Task prompt: Produce word for word the lines of the data below running from the one that has "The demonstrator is" to the one that has "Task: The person", inclusive, and no others.
╔══
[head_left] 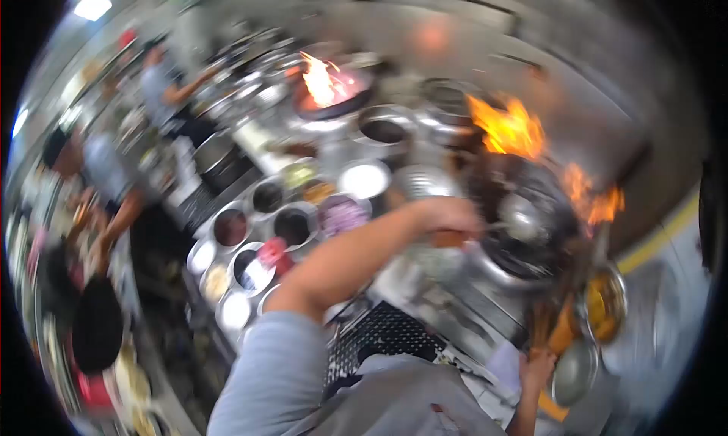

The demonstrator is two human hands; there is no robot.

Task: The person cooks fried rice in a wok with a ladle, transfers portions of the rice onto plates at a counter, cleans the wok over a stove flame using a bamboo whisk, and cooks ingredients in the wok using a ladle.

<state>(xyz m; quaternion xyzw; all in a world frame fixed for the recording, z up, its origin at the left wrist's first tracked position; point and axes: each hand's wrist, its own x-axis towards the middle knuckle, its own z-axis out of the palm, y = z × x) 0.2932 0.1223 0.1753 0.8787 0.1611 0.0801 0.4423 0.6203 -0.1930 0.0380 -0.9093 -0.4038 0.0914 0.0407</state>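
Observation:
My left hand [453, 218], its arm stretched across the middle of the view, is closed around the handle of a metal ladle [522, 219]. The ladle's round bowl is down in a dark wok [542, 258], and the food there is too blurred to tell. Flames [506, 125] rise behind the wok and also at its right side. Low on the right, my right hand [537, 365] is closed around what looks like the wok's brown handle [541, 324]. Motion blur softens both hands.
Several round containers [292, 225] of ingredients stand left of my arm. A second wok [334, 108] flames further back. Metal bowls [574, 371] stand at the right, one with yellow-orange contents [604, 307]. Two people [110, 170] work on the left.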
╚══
Reply:
The demonstrator is two human hands; there is no robot.

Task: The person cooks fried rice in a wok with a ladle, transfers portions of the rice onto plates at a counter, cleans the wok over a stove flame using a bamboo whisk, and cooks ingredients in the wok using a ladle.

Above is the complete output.